À chaque nouveau roman de Neil Gaiman, on s'attend à être surpris, impressionné, bluffé par la maestria de l'auteur, aussi à l'aise en littérature que dans le domaine qui l'a révélé, les comics (le mythique Sandman). Aussi attendait-on avec impatience cette Étrange vie de Nobody Owens, d'autant plus que ce roman vient après Coraline, chef-d'œuvre de la littérature pour jeunes adapté au cinéma par Henry Selick.
Nobody Owens sait à peine marcher lorsque le Jack (l'allusion est transparente) s'introduit chez lui et tue toute sa famille pour une raison inconnue. Le garçon réussit à s'échapper et trouve refuge au cimetière. Ce dernier est hanté par les fantômes d'à peu près toutes les personnes enterrées dans ce lieu, qui le prennent en charge. Le gamin va ainsi être élevé par les spectres, à l'abri du Jack, mais aussi du reste du monde. Toutefois, il lui faudra bien en sortir un jour, ne serait-ce que pour tenter de résoudre l'épineux problème du tueur à sa recherche...
La première chose à signaler à propos de cet ouvrage est qu'il est assez richement illustré par l'éternel complice de l'auteur, Dave McKean.

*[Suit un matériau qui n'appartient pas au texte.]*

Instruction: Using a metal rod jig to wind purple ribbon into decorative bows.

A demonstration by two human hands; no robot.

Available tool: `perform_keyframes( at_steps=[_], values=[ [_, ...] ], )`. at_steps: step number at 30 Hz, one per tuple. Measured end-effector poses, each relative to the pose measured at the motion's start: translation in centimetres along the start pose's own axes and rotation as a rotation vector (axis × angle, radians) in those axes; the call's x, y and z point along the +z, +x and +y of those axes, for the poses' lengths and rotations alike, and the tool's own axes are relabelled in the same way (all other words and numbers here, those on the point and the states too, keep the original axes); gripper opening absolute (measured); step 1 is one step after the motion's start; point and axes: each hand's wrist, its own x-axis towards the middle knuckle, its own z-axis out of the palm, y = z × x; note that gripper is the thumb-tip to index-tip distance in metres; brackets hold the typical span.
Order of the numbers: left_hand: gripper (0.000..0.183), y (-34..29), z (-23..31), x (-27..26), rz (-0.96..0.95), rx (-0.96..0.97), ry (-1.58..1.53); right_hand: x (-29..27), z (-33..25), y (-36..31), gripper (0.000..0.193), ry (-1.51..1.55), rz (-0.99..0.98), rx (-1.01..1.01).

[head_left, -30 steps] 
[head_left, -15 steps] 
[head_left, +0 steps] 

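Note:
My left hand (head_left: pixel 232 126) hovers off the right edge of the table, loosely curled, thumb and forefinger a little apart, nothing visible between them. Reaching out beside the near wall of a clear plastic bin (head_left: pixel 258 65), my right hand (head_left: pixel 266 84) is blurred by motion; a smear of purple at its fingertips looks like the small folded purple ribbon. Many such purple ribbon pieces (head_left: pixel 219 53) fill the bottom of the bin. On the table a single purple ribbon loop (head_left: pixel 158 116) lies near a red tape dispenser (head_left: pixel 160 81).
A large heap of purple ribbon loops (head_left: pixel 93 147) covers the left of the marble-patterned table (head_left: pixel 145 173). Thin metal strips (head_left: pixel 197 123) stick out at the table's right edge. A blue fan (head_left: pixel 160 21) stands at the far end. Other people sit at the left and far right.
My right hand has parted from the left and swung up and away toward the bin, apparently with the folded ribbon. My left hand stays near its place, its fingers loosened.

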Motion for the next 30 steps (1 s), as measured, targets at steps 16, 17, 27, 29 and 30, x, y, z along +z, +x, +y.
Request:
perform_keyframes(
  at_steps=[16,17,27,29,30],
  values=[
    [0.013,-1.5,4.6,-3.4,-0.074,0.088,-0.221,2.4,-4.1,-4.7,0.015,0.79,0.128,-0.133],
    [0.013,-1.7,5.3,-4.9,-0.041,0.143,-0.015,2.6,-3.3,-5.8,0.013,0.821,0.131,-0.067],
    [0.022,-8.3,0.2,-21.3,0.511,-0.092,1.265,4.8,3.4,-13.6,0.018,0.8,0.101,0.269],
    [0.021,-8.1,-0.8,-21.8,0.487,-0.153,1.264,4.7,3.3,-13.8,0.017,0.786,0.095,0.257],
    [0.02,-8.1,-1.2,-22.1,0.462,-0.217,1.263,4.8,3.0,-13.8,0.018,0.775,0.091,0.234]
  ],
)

On ne peut à proprement parler de roman graphique, puisque le texte est quand même largement plus représenté que les dessins, mais ceux-ci illuminent de bien belle manière l'aspect gothique du livre.
L’un des points forts de Gaiman, dans la plupart de ses romans, est de dresser des portraits crédibles et très humains de ses protagonistes. C’est bien évidemment le cas ici : Nobody, bien sûr, mais aussi l’incroyable galerie de personnages du cimetière, sorcière et goules comprises, avec une mention spéciale à Silas, l’éducateur principal de Nobody. En quelques traits, Gaiman est capable de nous faire ressentir les émotions de ses personnages : le Jack, à peine esquissé mais incroyablement dense, est à ce titre révélateur. Cet aréopage de personnages fait tout l’intérêt du roman, qui hormis son postulat de départ (un enfant élevé par des fantômes) reste très classique dans sa description d’un garçon aidé par des êtres surnaturels. C’est peut-être là le seul léger défaut de cet ouvrage : on a l’impression que Gaiman a « cédé à la facilité » en plaçant d’emblée son roman dans une veine littéraire trop exploitée jusqu’à présent, sans réellement chercher à innover au sein de celle-ci. À ce titre, on est un cran en-dessous de la thématique de Coraline, nettement plus originale. Il n’en reste pas moins que le traitement qu’il en donne est d’une justesse éprouvée, et que de manière assez prévisible le résultat s'avère imparable. Ce livre se ainsi lit d’une traite – enfin, arrêtez-vous quand même pour admirer les illustrations de Dave McKean – et donnerait sans doute lieu à une bien belle adaptation cinématographique.